Pendant un temps, cependant, l'homme politique français, comme de nombreux autres dirigeants européens et africains, a maintenu une position ambivalente à l'égard de Kadhafi. Il a visité le pays, assisté à ses festivités, mais ensuite, lors de l'opération de l'OTAN pour le renverser à l'automne 2011, il a été un militant acharné, comme lui et ses collaborateurs ont aujourd'hui pris l'habitude de le rappeler pour faire face à cette situation inédite.

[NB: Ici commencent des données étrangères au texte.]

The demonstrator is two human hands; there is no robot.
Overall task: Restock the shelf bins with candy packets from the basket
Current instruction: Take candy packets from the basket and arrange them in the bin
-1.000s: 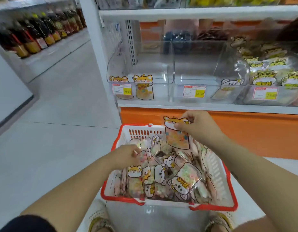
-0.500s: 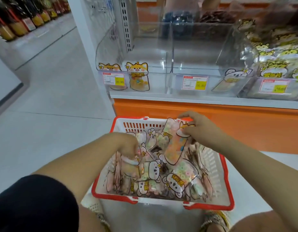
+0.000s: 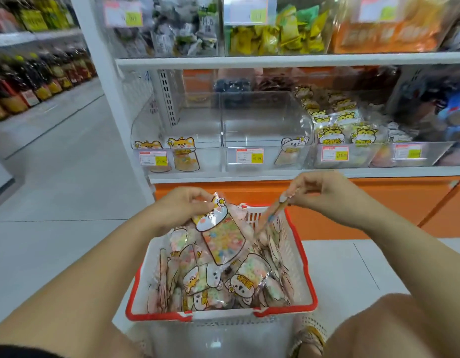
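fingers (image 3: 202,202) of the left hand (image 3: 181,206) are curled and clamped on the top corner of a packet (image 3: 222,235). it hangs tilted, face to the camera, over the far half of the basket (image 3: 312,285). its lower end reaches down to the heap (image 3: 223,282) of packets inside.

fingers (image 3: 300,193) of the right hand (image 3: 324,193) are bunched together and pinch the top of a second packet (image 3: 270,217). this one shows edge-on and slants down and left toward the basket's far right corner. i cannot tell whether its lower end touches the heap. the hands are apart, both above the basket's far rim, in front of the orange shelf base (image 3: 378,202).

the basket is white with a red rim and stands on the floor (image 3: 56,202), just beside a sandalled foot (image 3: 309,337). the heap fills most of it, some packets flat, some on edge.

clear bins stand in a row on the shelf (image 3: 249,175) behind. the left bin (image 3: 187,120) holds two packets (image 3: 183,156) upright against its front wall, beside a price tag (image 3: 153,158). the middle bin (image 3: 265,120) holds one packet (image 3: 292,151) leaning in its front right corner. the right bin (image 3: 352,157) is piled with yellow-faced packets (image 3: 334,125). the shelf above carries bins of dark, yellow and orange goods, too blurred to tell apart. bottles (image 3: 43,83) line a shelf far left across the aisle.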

Dans la conversation, il ne confirme pas les rumeurs selon lesquelles il se présentera aux élections prévues en décembre, mais il indique clairement qu'il se considère comme le leader d'un mouvement capable de réunifier le pays et qu'il prépare son retour. Kadhafi affirme que les différentes personnalités qui ont dirigé la Libye ces dernières années craignent les élections et sont contre un "gouvernement qui a la légitimité du peuple". Pour l'instant, cependant, il ne semble pas intéressé à se lancer ouvertement dans l'arène politique : "Cela fait dix ans que je suis loin des Libyens", dit-il.

Titulaire d'un doctorat de la London School of Economics en 2008, Seif al-Islam est devenu au cours de ces années le visage amical du régime de Kadhafi et un successeur potentiel bien introduit au Royaume-Uni et en Italie, qui a tenté de soutenir la tentative de réconciliation de son père avec la communauté internationale. Une politique qu'il a maintenue dans les premiers mois du déclenchement de la révolution libyenne et de l'intervention de l'OTAN en proposant d'organiser des élections, une offre qui a été rejetée par les rebelles.

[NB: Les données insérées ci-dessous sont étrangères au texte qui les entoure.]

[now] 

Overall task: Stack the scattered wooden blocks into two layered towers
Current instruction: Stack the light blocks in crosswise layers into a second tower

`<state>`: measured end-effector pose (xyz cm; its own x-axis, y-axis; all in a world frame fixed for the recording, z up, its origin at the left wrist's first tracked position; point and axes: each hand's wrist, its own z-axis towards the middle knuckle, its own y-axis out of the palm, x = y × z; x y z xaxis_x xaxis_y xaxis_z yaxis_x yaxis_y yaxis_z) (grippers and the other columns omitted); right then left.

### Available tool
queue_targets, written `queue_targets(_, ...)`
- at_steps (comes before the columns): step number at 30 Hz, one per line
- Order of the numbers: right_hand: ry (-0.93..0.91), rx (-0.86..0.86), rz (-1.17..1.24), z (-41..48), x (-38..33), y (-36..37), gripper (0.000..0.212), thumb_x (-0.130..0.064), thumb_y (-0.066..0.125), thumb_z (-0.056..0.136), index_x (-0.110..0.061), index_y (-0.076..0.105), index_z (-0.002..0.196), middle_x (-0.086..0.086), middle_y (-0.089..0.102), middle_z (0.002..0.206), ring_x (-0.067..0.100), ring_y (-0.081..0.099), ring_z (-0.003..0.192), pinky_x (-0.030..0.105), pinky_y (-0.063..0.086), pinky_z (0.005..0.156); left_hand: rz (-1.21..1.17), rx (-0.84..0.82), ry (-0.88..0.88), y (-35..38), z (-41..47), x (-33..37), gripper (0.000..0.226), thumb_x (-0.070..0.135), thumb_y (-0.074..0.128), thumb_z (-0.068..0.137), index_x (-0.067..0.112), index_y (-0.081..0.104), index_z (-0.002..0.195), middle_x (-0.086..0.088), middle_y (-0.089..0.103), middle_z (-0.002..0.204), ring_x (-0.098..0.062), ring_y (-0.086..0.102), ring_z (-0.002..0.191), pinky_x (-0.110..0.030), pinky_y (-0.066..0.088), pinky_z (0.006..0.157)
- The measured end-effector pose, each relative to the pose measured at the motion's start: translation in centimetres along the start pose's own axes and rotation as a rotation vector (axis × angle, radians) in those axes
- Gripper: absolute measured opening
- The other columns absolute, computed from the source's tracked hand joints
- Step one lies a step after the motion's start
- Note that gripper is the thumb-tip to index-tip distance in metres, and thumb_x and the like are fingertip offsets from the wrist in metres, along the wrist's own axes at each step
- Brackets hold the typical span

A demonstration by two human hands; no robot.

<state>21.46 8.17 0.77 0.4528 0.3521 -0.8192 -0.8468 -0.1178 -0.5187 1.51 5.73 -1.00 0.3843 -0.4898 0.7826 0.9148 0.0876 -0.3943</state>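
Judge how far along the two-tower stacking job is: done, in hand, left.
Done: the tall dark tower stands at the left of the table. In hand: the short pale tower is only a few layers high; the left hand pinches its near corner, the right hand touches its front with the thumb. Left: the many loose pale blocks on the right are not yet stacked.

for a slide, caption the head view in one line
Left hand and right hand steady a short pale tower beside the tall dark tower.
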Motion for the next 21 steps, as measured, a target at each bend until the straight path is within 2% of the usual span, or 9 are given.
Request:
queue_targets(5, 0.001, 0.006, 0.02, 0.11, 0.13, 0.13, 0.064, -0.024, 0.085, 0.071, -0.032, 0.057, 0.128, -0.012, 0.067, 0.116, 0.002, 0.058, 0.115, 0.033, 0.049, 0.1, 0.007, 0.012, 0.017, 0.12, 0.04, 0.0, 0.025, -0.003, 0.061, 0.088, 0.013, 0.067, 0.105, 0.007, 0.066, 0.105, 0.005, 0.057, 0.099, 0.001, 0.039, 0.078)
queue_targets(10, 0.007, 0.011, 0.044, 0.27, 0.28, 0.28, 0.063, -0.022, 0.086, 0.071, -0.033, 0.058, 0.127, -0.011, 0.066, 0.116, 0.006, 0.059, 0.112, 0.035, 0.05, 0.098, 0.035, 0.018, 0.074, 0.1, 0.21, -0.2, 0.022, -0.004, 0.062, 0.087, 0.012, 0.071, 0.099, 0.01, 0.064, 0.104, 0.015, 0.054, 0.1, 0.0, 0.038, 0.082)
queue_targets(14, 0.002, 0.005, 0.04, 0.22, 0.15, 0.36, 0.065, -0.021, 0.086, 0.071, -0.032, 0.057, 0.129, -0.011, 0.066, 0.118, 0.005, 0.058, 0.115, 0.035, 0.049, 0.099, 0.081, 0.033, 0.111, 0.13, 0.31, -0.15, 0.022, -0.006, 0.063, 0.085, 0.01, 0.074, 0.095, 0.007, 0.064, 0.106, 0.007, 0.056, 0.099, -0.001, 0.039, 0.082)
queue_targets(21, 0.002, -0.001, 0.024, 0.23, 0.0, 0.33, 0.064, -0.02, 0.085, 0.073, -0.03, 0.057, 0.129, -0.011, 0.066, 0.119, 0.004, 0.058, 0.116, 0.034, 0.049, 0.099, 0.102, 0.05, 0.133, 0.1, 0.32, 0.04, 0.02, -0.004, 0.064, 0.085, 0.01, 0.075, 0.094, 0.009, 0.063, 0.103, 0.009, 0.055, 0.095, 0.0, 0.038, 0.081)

Malgré les progrès réalisés en vue d'une solution politique pour la Libye après une décennie de violence et de chaos, la majeure partie du pays est toujours contrôlée par des groupes armés, la corruption est endémique et les puissances extérieures impliquées dans le conflit ne se sont pas retirées. Depuis mars dernier, le pouvoir est entre les mains du gouvernement d'unité nationale (GNU), élu par le Forum de dialogue politique libyen (LDPF), un organe non élu mis en place par les Nations unies en dehors des gouvernements jusqu'alors en guerre pour unifier le pays, maintenir le cessez-le-feu et le conduire vers les prochaines élections.